Repeat the data below with no changes.

Collected data entries »
((
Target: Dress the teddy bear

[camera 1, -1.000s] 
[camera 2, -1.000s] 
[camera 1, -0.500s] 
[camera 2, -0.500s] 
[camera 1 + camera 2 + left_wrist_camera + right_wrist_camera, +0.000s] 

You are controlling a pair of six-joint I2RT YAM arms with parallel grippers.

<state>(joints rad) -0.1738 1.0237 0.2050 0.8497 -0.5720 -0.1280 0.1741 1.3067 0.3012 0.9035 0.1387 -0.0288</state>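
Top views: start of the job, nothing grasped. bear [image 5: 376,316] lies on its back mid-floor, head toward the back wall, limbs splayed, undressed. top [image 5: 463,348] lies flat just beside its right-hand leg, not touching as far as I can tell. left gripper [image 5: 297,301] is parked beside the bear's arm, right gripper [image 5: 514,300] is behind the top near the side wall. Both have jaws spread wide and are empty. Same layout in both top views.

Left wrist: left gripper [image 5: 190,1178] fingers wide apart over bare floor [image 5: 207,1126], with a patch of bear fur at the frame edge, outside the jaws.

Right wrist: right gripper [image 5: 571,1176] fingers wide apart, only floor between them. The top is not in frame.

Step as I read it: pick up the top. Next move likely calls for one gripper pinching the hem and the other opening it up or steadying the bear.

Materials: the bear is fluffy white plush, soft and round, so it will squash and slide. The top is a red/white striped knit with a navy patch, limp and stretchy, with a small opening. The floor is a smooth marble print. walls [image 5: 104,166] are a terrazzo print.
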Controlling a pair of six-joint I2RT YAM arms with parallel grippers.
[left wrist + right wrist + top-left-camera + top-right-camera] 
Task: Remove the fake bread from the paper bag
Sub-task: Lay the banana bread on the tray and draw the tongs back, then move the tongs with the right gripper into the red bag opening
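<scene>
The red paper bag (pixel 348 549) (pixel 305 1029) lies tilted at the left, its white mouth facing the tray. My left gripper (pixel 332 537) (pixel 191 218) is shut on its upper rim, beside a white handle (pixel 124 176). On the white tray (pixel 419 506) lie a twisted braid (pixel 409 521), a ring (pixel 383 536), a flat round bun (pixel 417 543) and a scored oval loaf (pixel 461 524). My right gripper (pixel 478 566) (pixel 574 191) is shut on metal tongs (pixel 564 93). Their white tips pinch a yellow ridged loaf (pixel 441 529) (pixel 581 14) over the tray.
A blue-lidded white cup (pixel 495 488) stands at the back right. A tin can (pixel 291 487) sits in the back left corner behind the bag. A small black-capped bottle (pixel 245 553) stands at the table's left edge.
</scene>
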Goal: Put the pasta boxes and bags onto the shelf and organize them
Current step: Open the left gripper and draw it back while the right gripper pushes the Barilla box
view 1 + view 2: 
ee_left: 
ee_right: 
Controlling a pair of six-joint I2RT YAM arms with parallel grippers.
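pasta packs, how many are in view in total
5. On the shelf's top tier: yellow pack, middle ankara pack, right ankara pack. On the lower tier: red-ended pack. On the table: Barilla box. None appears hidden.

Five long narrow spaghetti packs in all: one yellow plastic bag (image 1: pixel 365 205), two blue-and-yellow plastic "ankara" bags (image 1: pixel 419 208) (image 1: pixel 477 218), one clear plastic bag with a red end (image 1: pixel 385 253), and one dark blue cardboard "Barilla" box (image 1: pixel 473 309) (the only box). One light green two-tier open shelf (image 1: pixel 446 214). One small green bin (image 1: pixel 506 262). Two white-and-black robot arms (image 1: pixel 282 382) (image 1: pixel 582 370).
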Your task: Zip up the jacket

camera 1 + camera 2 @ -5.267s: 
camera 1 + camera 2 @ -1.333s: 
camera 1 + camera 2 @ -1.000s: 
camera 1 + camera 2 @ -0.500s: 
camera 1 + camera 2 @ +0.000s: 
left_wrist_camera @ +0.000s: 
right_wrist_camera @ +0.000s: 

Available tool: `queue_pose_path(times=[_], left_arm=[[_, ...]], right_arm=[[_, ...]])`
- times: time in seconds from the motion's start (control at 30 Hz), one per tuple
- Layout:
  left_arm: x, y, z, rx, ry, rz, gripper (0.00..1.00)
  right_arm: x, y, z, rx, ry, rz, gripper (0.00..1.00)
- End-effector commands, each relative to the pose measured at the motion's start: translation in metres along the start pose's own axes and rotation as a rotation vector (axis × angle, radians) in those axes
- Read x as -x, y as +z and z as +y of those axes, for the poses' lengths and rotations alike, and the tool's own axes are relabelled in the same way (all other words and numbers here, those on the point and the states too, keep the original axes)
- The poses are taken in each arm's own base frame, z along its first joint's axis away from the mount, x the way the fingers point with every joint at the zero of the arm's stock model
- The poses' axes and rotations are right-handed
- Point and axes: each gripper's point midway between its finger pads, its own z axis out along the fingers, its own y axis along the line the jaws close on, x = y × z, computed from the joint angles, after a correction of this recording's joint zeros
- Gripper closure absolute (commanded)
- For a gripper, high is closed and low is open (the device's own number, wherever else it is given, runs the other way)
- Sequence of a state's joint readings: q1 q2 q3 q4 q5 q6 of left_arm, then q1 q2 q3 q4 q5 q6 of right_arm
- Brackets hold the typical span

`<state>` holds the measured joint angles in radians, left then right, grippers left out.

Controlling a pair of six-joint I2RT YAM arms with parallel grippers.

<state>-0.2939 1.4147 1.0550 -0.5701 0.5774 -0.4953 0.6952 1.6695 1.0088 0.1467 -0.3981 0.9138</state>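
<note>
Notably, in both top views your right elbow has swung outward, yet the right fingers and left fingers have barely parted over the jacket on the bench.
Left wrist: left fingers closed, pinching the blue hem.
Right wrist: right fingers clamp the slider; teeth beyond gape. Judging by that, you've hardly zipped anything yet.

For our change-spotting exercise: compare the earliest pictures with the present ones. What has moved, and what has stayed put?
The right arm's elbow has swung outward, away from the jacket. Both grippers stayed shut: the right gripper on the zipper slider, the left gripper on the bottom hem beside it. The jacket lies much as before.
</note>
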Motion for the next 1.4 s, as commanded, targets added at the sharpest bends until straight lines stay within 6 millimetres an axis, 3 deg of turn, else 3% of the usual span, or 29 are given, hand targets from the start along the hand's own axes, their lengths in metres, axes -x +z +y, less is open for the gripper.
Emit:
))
Written response »
Target: Dress the teddy bear

[camera 1, -1.000s] 
[camera 2, -1.000s] 
[camera 1, -0.500s] 
[camera 2, -0.500s] 
[camera 1 + camera 2 + left_wrist_camera + right_wrist_camera, +0.000s] 

You are controlling a pair of six-joint I2RT YAM arms with parallel grippers.

<state>(joints rad) -0.1738 1.0237 0.2050 0.8497 -0.5720 -0.1280 0.1741 1.3067 0.3012 0.9035 0.1387 -0.0288</state>
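Top views: start of the job, nothing grasped. bear [image 5: 376,316] lies on its back mid-floor, head toward the back wall, limbs splayed, undressed. top [image 5: 463,348] lies flat just beside its right-hand leg, not touching as far as I can tell. left gripper [image 5: 297,301] is parked beside the bear's arm, right gripper [image 5: 514,300] is behind the top near the side wall. Both have jaws spread wide and are empty. Same layout in both top views.

Left wrist: left gripper [image 5: 190,1178] fingers wide apart over bare floor [image 5: 207,1126], with a patch of bear fur at the frame edge, outside the jaws.

Right wrist: right gripper [image 5: 571,1176] fingers wide apart, only floor between them. The top is not in frame.

Step as I read it: pick up the top. Next move likely calls for one gripper pinching the hem and the other opening it up or steadying the bear.

Materials: the bear is fluffy white plush, soft and round, so it will squash and slide. The top is a red/white striped knit with a navy patch, limp and stretchy, with a small opening. The floor is a smooth marble print. walls [image 5: 104,166] are a terrazzo print.
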Controlling a pair of six-joint I2RT YAM arms with parallel grippers.
[left wrist + right wrist + top-left-camera + top-right-camera] 
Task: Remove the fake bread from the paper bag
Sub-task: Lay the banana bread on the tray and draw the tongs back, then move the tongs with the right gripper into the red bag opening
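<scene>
The red paper bag (pixel 348 549) (pixel 305 1029) lies tilted at the left, its white mouth facing the tray. My left gripper (pixel 332 537) (pixel 191 218) is shut on its upper rim, beside a white handle (pixel 124 176). On the white tray (pixel 419 506) lie a twisted braid (pixel 409 521), a ring (pixel 383 536), a flat round bun (pixel 417 543) and a scored oval loaf (pixel 461 524). My right gripper (pixel 478 566) (pixel 574 191) is shut on metal tongs (pixel 564 93). Their white tips pinch a yellow ridged loaf (pixel 441 529) (pixel 581 14) over the tray.
A blue-lidded white cup (pixel 495 488) stands at the back right. A tin can (pixel 291 487) sits in the back left corner behind the bag. A small black-capped bottle (pixel 245 553) stands at the table's left edge.
</scene>
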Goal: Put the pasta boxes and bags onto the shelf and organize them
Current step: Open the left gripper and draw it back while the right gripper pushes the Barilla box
view 1 + view 2: 
ee_left: 
ee_right: 
Controlling a pair of six-joint I2RT YAM arms with parallel grippers.
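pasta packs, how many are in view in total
5. On the shelf's top tier: yellow pack, middle ankara pack, right ankara pack. On the lower tier: red-ended pack. On the table: Barilla box. None appears hidden.

Five long narrow spaghetti packs in all: one yellow plastic bag (image 1: pixel 365 205), two blue-and-yellow plastic "ankara" bags (image 1: pixel 419 208) (image 1: pixel 477 218), one clear plastic bag with a red end (image 1: pixel 385 253), and one dark blue cardboard "Barilla" box (image 1: pixel 473 309) (the only box). One light green two-tier open shelf (image 1: pixel 446 214). One small green bin (image 1: pixel 506 262). Two white-and-black robot arms (image 1: pixel 282 382) (image 1: pixel 582 370).
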Your task: Zip up the jacket

camera 1 + camera 2 @ -5.267s: 
camera 1 + camera 2 @ -1.333s: 
camera 1 + camera 2 @ -1.000s: 
camera 1 + camera 2 @ -0.500s: 
camera 1 + camera 2 @ +0.000s: 
left_wrist_camera @ +0.000s: 
right_wrist_camera @ +0.000s: 

Available tool: `queue_pose_path(times=[_], left_arm=[[_, ...]], right_arm=[[_, ...]])`
- times: time in seconds from the motion's start (control at 30 Hz), one per tuple
- Layout:
  left_arm: x, y, z, rx, ry, rz, gripper (0.00..1.00)
  right_arm: x, y, z, rx, ry, rz, gripper (0.00..1.00)
- End-effector commands, each relative to the pose measured at the motion's start: translation in metres along the start pose's own axes and rotation as a rotation vector (axis × angle, radians) in those axes
- Read x as -x, y as +z and z as +y of those axes, for the poses' lengths and rotations alike, and the tool's own axes are relabelled in the same way (all other words and numbers here, those on the point and the states too, keep the original axes)
- The poses are taken in each arm's own base frame, z along its first joint's axis away from the mount, x the way the fingers point with every joint at the zero of the arm's stock model
- The poses' axes and rotations are right-handed
- Point and axes: each gripper's point midway between its finger pads, its own z axis out along the fingers, its own y axis along the line the jaws close on, x = y × z, computed from the joint angles, after a correction of this recording's joint zeros
- Gripper closure absolute (commanded)
- For a gripper, high is closed and low is open (the device's own number, wherever else it is given, runs the other way)
- Sequence of a state's joint readings: q1 q2 q3 q4 q5 q6 of left_arm, then q1 q2 q3 q4 q5 q6 of right_arm
- Brackets hold the typical span

`<state>` holds the measured joint angles in radians, left then right, grippers left out.

Controlling a pair of six-joint I2RT YAM arms with parallel grippers.

<state>-0.2939 1.4147 1.0550 -0.5701 0.5774 -0.4953 0.6952 1.6695 1.0088 0.1467 -0.3981 0.9138</state>
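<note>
Notably, in both top views your right elbow has swung outward, yet the right fingers and left fingers have barely parted over the jacket on the bench.
Left wrist: left fingers closed, pinching the blue hem.
Right wrist: right fingers clamp the slider; teeth beyond gape. Judging by that, you've hardly zipped anything yet.

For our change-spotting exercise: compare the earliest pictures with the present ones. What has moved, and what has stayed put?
The right arm's elbow has swung outward, away from the jacket. Both grippers stayed shut: the right gripper on the zipper slider, the left gripper on the bottom hem beside it. The jacket lies much as before.
</note>
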Motion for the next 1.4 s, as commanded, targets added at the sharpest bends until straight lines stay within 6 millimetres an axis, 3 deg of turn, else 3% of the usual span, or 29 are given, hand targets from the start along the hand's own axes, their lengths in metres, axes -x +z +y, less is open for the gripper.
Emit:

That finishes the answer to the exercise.